Applications are powered by an external source of electricity that can be a battery, a USB cable, or AC current for example. These sources can be noisy, especially if they supply power applications such as motors. Furthermore, the voltage can vary a lot, in the case of batteries depending on the charge and loading current.

The role of the power supply is to generate a steady supply voltage for the application, independent from the input voltage and output current variations. In this document a difference is made between power source and power supply.

Application: Scope of the engineering process.
Power source: External energy source given with certain characteristics. Outside of the application.
Power supply: System that converts voltage from power source to the load that must match power source and load characteristics. Inside the application.
Load: All the component that draws current from the power supply.

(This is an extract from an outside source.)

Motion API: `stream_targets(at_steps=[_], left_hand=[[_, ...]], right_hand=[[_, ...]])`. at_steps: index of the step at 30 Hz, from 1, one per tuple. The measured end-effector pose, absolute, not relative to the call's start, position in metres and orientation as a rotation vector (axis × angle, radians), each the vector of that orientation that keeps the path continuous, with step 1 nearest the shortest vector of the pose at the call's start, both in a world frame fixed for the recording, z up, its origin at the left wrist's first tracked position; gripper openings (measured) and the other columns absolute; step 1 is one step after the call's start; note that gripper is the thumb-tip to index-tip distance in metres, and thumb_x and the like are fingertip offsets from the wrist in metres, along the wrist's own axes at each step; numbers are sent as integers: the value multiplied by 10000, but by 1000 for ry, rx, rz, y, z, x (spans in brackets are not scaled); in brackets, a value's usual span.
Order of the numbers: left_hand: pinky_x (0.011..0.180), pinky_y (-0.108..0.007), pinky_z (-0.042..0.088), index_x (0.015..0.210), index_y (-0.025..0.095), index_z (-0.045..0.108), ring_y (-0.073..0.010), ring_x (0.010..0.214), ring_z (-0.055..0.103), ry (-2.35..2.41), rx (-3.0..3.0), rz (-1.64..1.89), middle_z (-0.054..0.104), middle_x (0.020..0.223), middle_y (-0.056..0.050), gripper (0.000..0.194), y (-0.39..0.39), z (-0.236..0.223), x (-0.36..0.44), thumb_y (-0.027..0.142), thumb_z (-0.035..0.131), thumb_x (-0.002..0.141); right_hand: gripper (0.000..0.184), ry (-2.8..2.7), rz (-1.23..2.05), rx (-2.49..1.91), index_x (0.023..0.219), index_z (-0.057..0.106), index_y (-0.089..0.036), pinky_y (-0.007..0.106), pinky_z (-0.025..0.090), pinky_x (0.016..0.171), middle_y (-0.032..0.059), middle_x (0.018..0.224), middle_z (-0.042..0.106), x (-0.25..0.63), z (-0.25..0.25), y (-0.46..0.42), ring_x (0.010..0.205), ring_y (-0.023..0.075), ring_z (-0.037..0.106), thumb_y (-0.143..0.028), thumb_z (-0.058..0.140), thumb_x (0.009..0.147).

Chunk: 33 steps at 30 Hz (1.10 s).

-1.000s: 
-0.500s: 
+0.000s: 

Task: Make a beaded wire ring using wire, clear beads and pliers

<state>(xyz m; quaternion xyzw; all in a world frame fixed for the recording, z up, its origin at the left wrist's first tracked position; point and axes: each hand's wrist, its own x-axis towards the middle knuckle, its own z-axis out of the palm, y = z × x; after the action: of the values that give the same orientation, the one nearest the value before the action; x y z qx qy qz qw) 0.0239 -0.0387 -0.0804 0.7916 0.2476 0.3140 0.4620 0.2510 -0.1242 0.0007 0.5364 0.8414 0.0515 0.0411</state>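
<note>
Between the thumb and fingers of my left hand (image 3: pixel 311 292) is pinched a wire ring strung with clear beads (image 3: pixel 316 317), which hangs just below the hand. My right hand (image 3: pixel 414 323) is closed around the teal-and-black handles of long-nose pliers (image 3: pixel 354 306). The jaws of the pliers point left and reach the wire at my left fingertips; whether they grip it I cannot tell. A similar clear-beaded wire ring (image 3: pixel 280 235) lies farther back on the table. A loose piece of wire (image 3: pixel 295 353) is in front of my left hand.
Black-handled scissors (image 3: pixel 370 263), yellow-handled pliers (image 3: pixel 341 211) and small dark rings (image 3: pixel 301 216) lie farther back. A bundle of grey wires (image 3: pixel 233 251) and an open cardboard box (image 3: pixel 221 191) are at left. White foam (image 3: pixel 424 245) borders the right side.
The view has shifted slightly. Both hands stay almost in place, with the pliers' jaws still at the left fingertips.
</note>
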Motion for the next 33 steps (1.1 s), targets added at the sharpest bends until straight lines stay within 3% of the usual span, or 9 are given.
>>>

Example of application with power source/supplies and loads

For more information about supplies topology for a wide variety of applications and components references see this guide:Power managment guide Power managment guide

As current exists in two major forms, Alternative (AC) and Continuous (DC) power supplies are categorized by their type of conversion AC/DC, DC/DC, DC/AC (invertor) and AC/AC. In this topic we will only cover DC/DC.

1.1. General definitions

illustrating voltage current notions

1.1.1. Voltage

Input Voltage

Supplies are designed to handle a range of input voltage, see absolute maximum rating. If voltage spikes from the power source exceed this limit, it could lead to destruction of the power supply, and the whole application. Chosen component must handle highest voltage spikes and not only the average voltage. Even short spikes can damage components.

Output Voltage

The component datasheet provides a range of operating voltage. The IC might not work properly if applying insufficient voltage, on the other hand exceeding maximum value may lead to irreversible damage.

1.1.2. Current

Max continuous current

Max continuous current corresponds to the consumption of the load in the worst-case scenario. The power supply must be able to provide this much current continuously. This gives the minimum requirement for the power supply max continuous current.

Peak current

Peak currents are short time current spikes that occur in transient phases like power up, clock frequency shifting, high load I/O switching.

Inrush current

In addition, the circuit contains capacitors. At power up these capacitors draws a huge amount of current to charge, this must be handled by the power supply.

Average current

Average current is helpful to estimate energy consumption and size finite or limited power source, like battery, to guarantee lifetime. It is also possible to have a power supply that only delivers the average current and use local electricity storage like capacitors to absorb transient currents.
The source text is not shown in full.